## Work instructions
Only part of the listing is needed, namely the lines from its start through the line with "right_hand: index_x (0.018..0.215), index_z", and they should be retyped exactly.

## Dataset excerpt

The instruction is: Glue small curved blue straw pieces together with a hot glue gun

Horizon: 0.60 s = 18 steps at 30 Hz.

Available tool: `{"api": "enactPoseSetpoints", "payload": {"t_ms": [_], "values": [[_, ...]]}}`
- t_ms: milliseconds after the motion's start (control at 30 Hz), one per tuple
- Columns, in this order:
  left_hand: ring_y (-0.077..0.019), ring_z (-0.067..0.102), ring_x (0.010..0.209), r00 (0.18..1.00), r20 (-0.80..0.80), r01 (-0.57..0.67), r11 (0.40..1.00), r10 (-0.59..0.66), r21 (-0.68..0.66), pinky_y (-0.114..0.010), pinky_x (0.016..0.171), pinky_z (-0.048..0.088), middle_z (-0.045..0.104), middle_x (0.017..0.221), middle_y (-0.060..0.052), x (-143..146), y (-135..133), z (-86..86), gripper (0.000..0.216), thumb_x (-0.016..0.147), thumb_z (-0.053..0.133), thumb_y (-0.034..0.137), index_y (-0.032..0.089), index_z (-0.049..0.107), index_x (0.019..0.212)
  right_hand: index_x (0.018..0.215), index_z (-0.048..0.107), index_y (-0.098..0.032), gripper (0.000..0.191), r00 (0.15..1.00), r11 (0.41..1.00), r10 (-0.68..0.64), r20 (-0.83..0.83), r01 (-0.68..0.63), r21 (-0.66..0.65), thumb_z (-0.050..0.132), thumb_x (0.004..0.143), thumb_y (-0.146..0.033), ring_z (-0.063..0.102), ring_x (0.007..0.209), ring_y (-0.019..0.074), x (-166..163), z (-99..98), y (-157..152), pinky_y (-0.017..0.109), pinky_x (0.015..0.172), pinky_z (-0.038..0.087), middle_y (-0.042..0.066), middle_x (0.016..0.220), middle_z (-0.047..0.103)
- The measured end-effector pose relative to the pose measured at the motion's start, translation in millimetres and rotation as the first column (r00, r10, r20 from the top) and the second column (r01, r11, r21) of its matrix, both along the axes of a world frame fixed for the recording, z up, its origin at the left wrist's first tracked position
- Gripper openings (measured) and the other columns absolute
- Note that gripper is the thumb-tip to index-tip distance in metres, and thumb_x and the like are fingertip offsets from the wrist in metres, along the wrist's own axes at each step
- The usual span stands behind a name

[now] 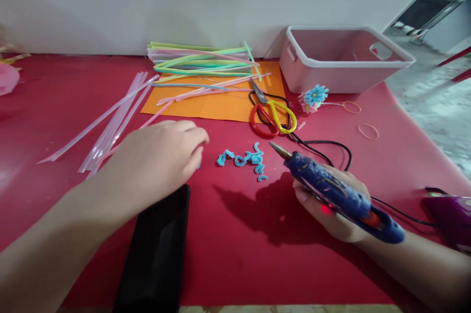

## Response below
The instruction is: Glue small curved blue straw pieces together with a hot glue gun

Horizon: 0.60 s = 18 steps at 30 Hz.

Available tool: `{"api": "enactPoseSetpoints", "payload": {"t_ms": [_], "values": [[_, ...]]}}`
- t_ms: milliseconds after the motion's start (control at 30 Hz), one per tuple
- Columns, in this order:
  left_hand: ring_y (-0.077..0.019), ring_z (-0.067..0.102), ring_x (0.010..0.209), r00 (0.18..1.00), r20 (-0.80..0.80), r01 (-0.57..0.67), r11 (0.40..1.00), r10 (-0.59..0.66), r21 (-0.68..0.66), pinky_y (-0.114..0.010), pinky_x (0.016..0.171), pinky_z (-0.048..0.088), middle_z (-0.045..0.104), middle_x (0.017..0.221), middle_y (-0.060..0.052), x (-143..146), y (-135..133), z (-86..86), gripper (0.000..0.216), thumb_x (-0.016..0.147), thumb_z (-0.053..0.133), thumb_y (-0.034..0.137), index_y (-0.032..0.089), index_z (-0.049..0.107), index_x (0.019..0.212)
  right_hand: index_x (0.018..0.215), index_z (-0.048..0.107), index_y (-0.098..0.032), gripper (0.000..0.191), r00 (0.15..1.00), r11 (0.41..1.00), r10 (-0.68..0.64), r20 (-0.83..0.83), r01 (-0.68..0.63), r21 (-0.66..0.65), thumb_z (-0.050..0.132), thumb_x (0.004..0.143), thumb_y (-0.146..0.033), ring_z (-0.063..0.102), ring_x (0.007..0.209), ring_y (-0.019..0.074), x (-166..163), z (-99..98), y (-157..152), pinky_y (-0.017..0.109), pinky_x (0.015..0.172), pinky_z (-0.038..0.087), middle_y (-0.042..0.066), middle_x (0.016..0.220), middle_z (-0.047..0.103)

No more work is needed for this exercise.